A more complete understanding of the relationship of cell physiology to genomic structure is desirable. Because of the intrinsic complexity of biological organisms, only the simplest cells will allow complete definition of all components and their interactions. The theoretical and experimental construction of a minimal cell has been suggested as a tool to develop such an understanding. Our ultimate goal is to convert a "coarse-grain" lumped parameter computer model of Escherichia coli into a genetically and chemically detailed model of a "minimal cell." The base E. coli model has been converted into a generalized model of a heterotrophic bacterium. This coarse-grain minimal cell model is functionally complete, with growth rate, composition, division, and changes in cell morphology as natural outputs from dynamic simulations where only the initial composition of the cell and of the medium are specified. A coarse-grain model uses pseudochemical species (or modules) that are aggregates of distinct chemical species that share similar chemistry and metabolic dynamics. This model provides a framework in which these modules can be "delumped" into chemical and genetic descriptions while maintaining connectivity to all other functional elements. Here we demonstrate that a detailed description of nucleotide precursors transport and metabolism is successfully integrated into the whole-cell model. This nucleotide submodel requires fewer (12) genes than other theoretical predictions in minimal cells. The demonstration of modularity suggests the possibility of developing modules in parallel and recombining them into a fully functional chemically and genetically detailed model of a prokaryote cell.
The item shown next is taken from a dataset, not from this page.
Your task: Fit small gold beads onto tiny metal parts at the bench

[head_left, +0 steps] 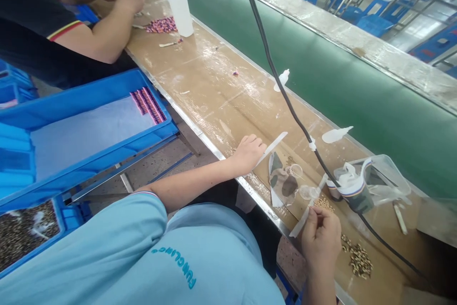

机译：需要对细胞生理学与基因组结构的关系有更完整的了解。由于生物有机体的内在复杂性，只有最简单的细胞才能完整定义所有组分及其相互作用。已经提出了最小单元的理论和实验构造作为发展这种理解的工具。我们的最终目标是将大肠杆菌的“粗粒”集总参数计算机模型转换为“最小细胞”的遗传和化学详细模型。基本的大肠杆菌模型已转换为异养细菌的通用模型。这种粗粒度的最小细胞模型在功能上是完整的，其生长速率，组成，分裂和细胞形态变化是动态模拟的自然输出，其中仅指定了细胞和培养基的初始组成。粗粒模型使用伪化学物质（或模块），这些化学物质是具有相似化学和代谢动力学特性的不同化学物质的集合。该模型提供了一个框架，在其中可以将这些模块“放入”化学和遗传描述中，同时保持与所有其他功能元件的连通性。在这里，我们证明了核苷酸前体运输和代谢的详细描述已成功整合到全细胞模型中。在最小细胞中，该核苷酸亚模型比其他理论预测所需的基因更少（12）。模块化的演示表明，有可能并行开发模块并将其重组为原核生物细胞的功能全面的化学和遗传详细模型。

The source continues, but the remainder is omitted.